I am encouraged by our small business owners putting their passion into new services and products. Rocky Brook Sinkers out of Morgantown is a great example. Dwight and Brook Pauley got the idea for their business on a fishing trip. The father and son were frustrated after fishing a trout stream that was known for snags. Their sinkers would snag ... and the fish would swim away. A good outcome for the trout -- but not for Dwight and Brook.
Because of their love for fishing -- and actually catching fish -- the two worked to create a limestone fishing sinker that wouldn't snag. Today, you can find RockyBrook Sinkers in your local fishing stores, and at Cabela's, Dick's Sporting Goods and Walmart.
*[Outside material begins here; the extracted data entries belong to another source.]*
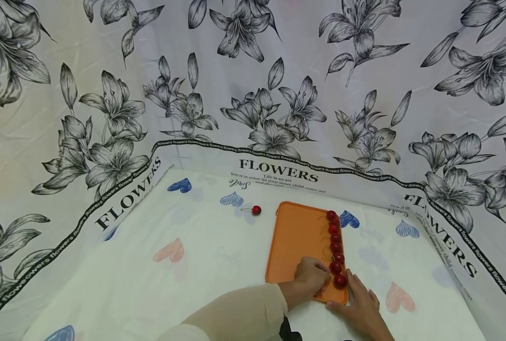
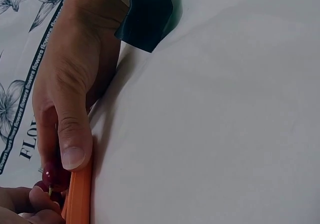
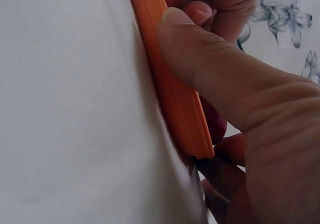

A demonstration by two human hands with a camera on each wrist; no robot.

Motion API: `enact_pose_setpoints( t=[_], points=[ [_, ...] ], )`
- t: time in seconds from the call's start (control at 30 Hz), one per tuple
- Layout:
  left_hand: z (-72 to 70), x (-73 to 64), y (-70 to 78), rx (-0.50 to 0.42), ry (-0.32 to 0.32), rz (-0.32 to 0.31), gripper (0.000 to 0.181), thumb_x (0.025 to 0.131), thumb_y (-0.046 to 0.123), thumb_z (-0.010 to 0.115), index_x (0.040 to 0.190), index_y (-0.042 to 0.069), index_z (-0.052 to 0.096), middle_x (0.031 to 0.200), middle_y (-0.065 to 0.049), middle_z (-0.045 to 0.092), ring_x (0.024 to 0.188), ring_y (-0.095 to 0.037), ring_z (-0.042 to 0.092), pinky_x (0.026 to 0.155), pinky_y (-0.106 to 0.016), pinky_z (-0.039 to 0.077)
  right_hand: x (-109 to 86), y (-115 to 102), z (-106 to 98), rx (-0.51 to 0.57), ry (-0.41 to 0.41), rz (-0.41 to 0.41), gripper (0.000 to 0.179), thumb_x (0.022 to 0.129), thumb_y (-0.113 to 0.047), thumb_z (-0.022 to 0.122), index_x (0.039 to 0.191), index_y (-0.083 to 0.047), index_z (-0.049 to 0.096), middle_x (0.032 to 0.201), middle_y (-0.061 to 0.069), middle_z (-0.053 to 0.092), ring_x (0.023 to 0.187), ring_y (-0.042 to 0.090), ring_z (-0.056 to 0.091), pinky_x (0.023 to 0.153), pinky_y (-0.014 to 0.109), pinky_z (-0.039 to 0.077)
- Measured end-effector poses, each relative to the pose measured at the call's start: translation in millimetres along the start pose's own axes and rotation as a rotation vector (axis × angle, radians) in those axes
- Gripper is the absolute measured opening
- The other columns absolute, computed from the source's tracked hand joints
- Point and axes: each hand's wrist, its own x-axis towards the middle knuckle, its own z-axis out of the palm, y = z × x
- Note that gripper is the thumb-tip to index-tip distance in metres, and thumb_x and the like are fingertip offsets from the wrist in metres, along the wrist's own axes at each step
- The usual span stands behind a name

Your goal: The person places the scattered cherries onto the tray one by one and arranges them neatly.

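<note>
A row of red cherries [image 1: 336, 247] runs along the right side of an orange tray [image 1: 297, 232], their thin stems pointing left. Over the tray's near part, my left hand [image 1: 310, 277] has its fingers curled beside the nearest cherry [image 1: 340, 281]. In the left wrist view, those fingertips pinch the stem [image 2: 50, 190] of a cherry [image 2: 56, 178]. My right hand [image 1: 361, 305] grips the tray's near right corner. Its thumb [image 3: 192, 46] presses on the tray's near rim in the right wrist view, while the other fingers go round the side, partly hidden.
One loose cherry [image 1: 256, 210] with its stem lies on the white cloth [image 1: 219, 251] left of the tray. Printed hearts mark this cloth. Behind and at both sides hangs a flower-printed curtain [image 1: 253, 71]. A dark strap [image 2: 145, 18] sits at the right wrist.
</note>
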Motion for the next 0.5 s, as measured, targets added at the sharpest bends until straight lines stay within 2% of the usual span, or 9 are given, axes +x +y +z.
enact_pose_setpoints(
  t=[0.33,0.5],
  points=[
    [-3.4,-0.4,0.4,0.016,0.009,0.004,0.017,0.079,0.003,0.074,0.069,0.014,0.067,0.060,-0.002,0.061,0.041,-0.014,0.051,0.036,-0.023,0.037,1.0,-1.4,-0.5,0.011,-0.013,0.031,0.131,0.063,-0.071,0.073,0.147,0.012,0.015,0.149,0.033,0.020,0.135,0.052,0.011,0.100,0.069,0.000],
    [-13.6,3.0,1.4,0.001,0.018,0.031,0.016,0.078,0.004,0.074,0.069,0.014,0.067,0.060,-0.002,0.062,0.043,-0.015,0.054,0.036,-0.023,0.037,1.2,-1.5,-0.9,0.008,-0.017,0.034,0.131,0.064,-0.070,0.073,0.147,0.011,0.014,0.149,0.033,0.019,0.135,0.052,0.011,0.100,0.069,0.000]
  ],
)
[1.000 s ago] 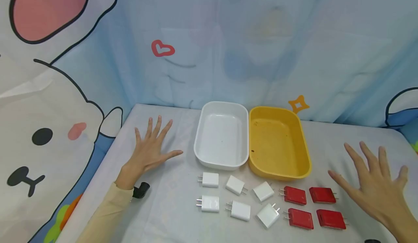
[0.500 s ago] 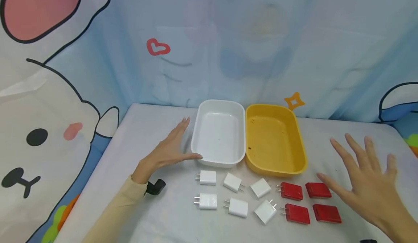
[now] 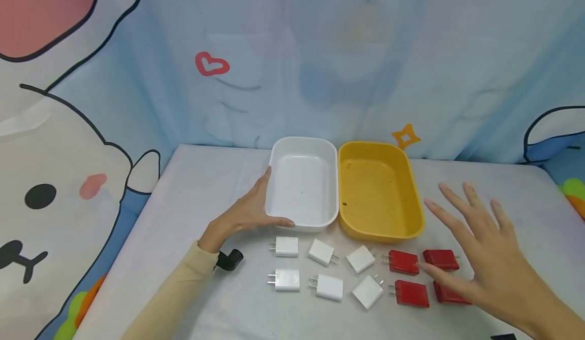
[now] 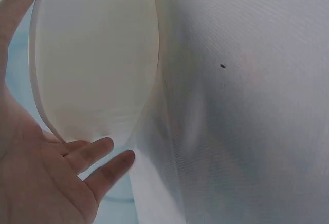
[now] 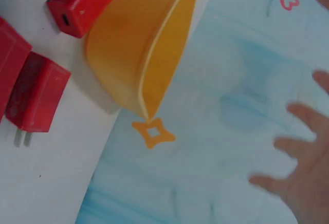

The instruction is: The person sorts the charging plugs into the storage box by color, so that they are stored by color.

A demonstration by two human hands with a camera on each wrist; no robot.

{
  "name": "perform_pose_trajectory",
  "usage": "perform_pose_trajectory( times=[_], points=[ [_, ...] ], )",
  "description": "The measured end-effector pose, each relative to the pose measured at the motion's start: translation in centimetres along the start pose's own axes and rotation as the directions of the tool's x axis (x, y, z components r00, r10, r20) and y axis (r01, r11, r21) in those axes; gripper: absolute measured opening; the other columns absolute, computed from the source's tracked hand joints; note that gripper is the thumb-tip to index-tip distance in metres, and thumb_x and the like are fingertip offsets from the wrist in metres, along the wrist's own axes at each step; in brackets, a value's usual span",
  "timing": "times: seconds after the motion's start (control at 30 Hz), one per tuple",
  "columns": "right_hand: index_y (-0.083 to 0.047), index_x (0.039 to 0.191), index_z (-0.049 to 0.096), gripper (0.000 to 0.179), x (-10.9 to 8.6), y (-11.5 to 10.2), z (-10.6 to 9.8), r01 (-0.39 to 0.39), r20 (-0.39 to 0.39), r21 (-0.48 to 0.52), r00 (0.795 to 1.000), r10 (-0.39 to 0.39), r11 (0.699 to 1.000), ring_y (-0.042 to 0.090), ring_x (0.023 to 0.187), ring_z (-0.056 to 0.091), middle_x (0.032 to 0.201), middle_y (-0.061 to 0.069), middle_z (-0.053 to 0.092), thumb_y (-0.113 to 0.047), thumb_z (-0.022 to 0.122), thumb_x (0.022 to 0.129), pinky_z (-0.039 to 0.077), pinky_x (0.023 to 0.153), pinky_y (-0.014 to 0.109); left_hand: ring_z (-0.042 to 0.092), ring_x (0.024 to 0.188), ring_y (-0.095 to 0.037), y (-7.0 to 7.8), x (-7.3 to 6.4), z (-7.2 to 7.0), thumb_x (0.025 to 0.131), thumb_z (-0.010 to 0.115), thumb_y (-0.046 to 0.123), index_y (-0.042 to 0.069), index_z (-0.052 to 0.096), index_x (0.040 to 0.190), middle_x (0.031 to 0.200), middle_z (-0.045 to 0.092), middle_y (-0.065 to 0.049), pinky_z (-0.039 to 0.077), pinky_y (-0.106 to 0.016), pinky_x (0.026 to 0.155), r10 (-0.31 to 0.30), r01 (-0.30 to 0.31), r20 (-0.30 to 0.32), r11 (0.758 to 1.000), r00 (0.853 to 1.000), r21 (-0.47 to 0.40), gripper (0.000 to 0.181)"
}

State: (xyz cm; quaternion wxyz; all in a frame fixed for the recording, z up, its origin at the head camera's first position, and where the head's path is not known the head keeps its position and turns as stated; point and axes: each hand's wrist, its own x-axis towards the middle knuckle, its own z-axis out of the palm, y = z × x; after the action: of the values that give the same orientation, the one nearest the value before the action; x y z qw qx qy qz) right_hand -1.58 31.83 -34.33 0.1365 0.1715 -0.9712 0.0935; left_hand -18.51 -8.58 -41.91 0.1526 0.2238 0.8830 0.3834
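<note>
My left hand [image 3: 249,209] is at the left side of a white plastic tub [image 3: 301,182], its thumb along the front left corner and its fingers along the left wall. In the left wrist view the fingers [image 4: 95,157] look straight and spread beside the tub wall [image 4: 97,59]; firm contact is hard to tell. My right hand [image 3: 484,259] hovers with spread fingers and holds nothing. Partly under it lie red plug chargers [image 3: 412,294], one of them half hidden. White plug chargers [image 3: 329,286] lie in two rows in front of the tubs.
A yellow tub [image 3: 379,190] stands against the white one's right side. Behind the white-covered table [image 3: 219,172] hangs a blue patterned curtain [image 3: 292,76]. A black wrist camera [image 3: 230,260] sits on the left wrist.
My left hand has moved right, from beside the white tub to its left wall. The right hand has shifted left over the red chargers. The head view has turned slightly.
</note>
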Motion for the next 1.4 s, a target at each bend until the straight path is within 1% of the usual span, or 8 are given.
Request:
perform_pose_trajectory(
  times=[0.13,0.23,0.43,0.53,0.63,0.77,1.17,1.4],
  points=[
    [-0.027,0.161,0.041,0.12,0.0,-0.8,0.6,0.091,0.083,0.134,0.991,-0.103,0.987,0.037,0.149,0.032,0.168,0.008,0.031,-0.039,0.103,0.059,0.036,0.113,0.065,0.019,0.158,-0.027,-0.2,0.1,0.2,0.074,0.09,0.059,0.017,-0.015,0.167,0.176,0.002,-0.008,0.03,-0.054,0.121,0.025,-0.025,-0.01,0.999,1.0,-0.037,0.147],
    [-0.032,0.154,0.049,0.105,0.0,-1.3,1.6,0.104,0.173,0.21,0.975,-0.141,0.972,0.028,0.127,0.052,0.158,0.005,0.044,-0.039,0.101,0.064,0.061,0.085,0.046,0.014,0.159,-0.024,-0.4,0.2,0.2,0.076,0.09,0.056,0.018,-0.019,0.166,0.176,-0.004,-0.006,0.026,-0.052,0.123,0.047,-0.046,0.005,0.996,0.999,-0.071,0.146],
    [-0.029,0.138,0.065,0.066,0.1,-1.5,4.2,0.1,0.336,0.371,0.912,-0.234,0.923,0.013,0.11,0.058,0.136,-0.004,0.059,-0.032,0.093,0.078,0.059,0.081,0.021,0.005,0.16,-0.02,-0.6,0.3,0.3,0.079,0.088,0.053,0.016,-0.024,0.164,0.175,-0.011,-0.005,0.019,-0.049,0.126,0.061,-0.055,0.045,0.989,0.997,-0.136,0.146],
    [-0.029,0.127,0.072,0.052,0.2,-1.7,5.5,0.11,0.356,0.441,0.89,-0.286,0.891,0.011,0.108,0.059,0.128,-0.007,0.062,-0.028,0.093,0.08,0.059,0.084,0.023,0.004,0.16,-0.021,-0.7,0.4,0.4,0.08,0.088,0.051,0.017,-0.025,0.163,0.175,-0.013,-0.005,0.018,-0.049,0.126,0.075,-0.067,0.048,0.986,0.996,-0.156,0.145],
    [-0.03,0.123,0.074,0.044,0.4,-2.0,6.7,0.035,0.435,0.5,0.854,-0.286,0.865,0.01,0.107,0.06,0.125,-0.01,0.063,-0.029,0.091,0.083,0.058,0.086,0.022,0.003,0.16,-0.02,-0.9,0.6,0.6,0.08,0.088,0.052,0.017,-0.026,0.163,0.175,-0.014,-0.004,0.018,-0.048,0.126,0.068,-0.06,0.05,0.986,0.996,-0.153,0.145],
    [-0.027,0.121,0.075,0.038,0.5,-2.4,8.1,0.023,0.477,0.497,0.828,-0.295,0.868,0.013,0.111,0.06,0.123,-0.009,0.066,-0.028,0.089,0.085,0.058,0.089,0.025,0.003,0.16,-0.019,-1.0,0.7,0.7,0.08,0.088,0.052,0.017,-0.026,0.163,0.175,-0.013,-0.003,0.018,-0.049,0.126,0.081,-0.072,0.047,0.984,0.996,-0.161,0.145],
    [-0.019,0.116,0.08,0.039,0.9,-3.2,9.5,0.008,0.529,0.414,0.811,-0.248,0.91,0.022,0.107,0.065,0.116,-0.003,0.071,-0.023,0.092,0.079,0.06,0.087,0.04,0.003,0.16,-0.019,-1.1,0.3,0.7,0.079,0.087,0.057,0.018,-0.025,0.164,0.175,-0.012,-0.003,0.018,-0.049,0.126,0.052,-0.044,0.043,0.982,0.998,-0.182,0.145],
    [-0.016,0.118,0.08,0.042,1.1,-3.4,9.3,-0.004,0.546,0.401,0.804,-0.235,0.916,0.025,0.107,0.065,0.117,0.0,0.071,-0.021,0.093,0.079,0.06,0.086,0.04,0.002,0.16,-0.022,-1.4,0.6,0.6,0.082,0.086,0.053,0.019,-0.026,0.163,0.174,-0.015,-0.004,0.016,-0.051,0.126,0.112,-0.101,0.044,0.974,0.993,-0.205,0.142]
  ],
)
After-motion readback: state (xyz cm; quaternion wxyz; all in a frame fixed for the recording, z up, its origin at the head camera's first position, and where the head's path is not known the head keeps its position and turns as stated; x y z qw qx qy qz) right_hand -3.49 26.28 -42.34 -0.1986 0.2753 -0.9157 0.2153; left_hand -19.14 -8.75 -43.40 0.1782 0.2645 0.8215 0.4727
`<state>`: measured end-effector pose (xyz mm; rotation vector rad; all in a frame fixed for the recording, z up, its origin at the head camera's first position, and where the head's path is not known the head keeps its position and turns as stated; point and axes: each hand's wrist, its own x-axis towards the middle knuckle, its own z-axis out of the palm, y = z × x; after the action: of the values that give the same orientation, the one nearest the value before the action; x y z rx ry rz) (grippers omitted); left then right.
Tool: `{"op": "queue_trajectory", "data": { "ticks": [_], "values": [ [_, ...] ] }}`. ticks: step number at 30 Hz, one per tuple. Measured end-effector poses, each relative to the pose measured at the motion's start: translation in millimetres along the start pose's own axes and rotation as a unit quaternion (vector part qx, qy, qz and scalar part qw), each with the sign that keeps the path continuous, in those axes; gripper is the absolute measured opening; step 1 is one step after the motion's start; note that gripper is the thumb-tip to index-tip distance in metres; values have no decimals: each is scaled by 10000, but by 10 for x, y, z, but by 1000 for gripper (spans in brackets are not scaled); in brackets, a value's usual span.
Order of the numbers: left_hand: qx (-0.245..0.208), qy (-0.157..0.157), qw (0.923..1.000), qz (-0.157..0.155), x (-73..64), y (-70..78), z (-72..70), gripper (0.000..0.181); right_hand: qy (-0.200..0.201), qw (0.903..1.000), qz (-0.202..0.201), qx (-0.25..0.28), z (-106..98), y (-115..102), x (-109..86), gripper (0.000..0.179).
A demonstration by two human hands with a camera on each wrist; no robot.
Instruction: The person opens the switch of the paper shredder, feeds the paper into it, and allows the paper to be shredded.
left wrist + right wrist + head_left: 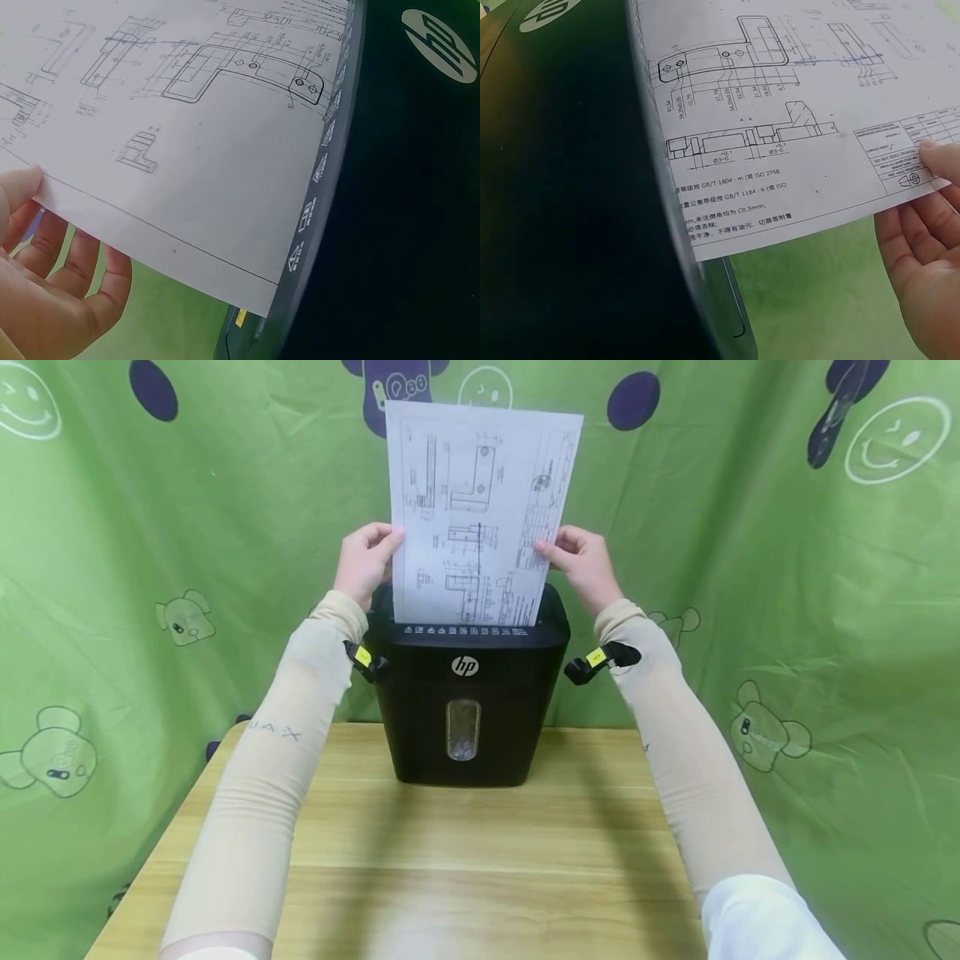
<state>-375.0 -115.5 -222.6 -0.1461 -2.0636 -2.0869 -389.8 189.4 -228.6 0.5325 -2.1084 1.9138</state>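
A white sheet of paper [480, 510] printed with technical drawings stands upright, its lower edge at the top slot of a black HP paper shredder [420, 710]. My left hand [367, 560] pinches the sheet's left edge, thumb on the printed face and fingers behind. On the opposite edge my right hand [585, 564] pinches the paper the same way. In the left wrist view, the paper [202, 195] meets the shredder's rim beside a row of small icons. Dimension lines and printed notes show on the paper [780, 180] in the right wrist view. The slot hides the sheet's bottom edge.
The shredder stands at the back of a wooden table [465, 860]. A small window [463, 731] in its front shows some shreds low inside. Behind and at both sides hangs a green patterned curtain [262, 485]. Wrist cameras [603, 660] sit close to the shredder's sides.
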Motion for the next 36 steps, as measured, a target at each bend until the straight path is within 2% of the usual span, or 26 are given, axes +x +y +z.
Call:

Dwight and Brook, please stand so we may recognize you and congratulate you on your tremendous success!
One of the most important keys to our growth and economic success is our educated workforce. We must have skilled workers to fill jobs. To reach this goal, education is the number one qualifier for the jobs of today and tomorrow.
All plants in the garden must have healthy stems to survive and produce vibrant and healthy harvests. The stem is the main delivery system for any plant. Without the stem the plant dies and with it so does the hope for any chance of prosperity. And, so it is with STEM -- an acronym: S-T-E-M -- a word you are going to hear a lot about in the weeks and months ahead. STEM stands for: Science, Technology, Engineering and Math. Emphasis on STEM in education will prepare our children for tomorrow's jobs. It will develop skilled workers and professionals for qualified employment.
Nationwide there is a shortage of workers with backgrounds in science, technology, engineering and math. West Virginia is no different. We have listened to those employers who tell us that we must increase the number of STEM workers.
Many of these workers can be educated in our career and technical schools. To make it easier for students to pursue a technical education without having to shuttle between career centers and high schools, I included funding in the budget to locate math and English teachers in our career centers. I want to minimize obstacles for our students who pursue a career-technical education.
In addition, I am reconstituting the STEM Commission. The Commission will be charged with promoting student interest in these subjects, to make the most of federal STEM initiatives and to expand math and science education beyond the classroom. Our children will struggle to succeed without that solid stem-the foundation of a good education.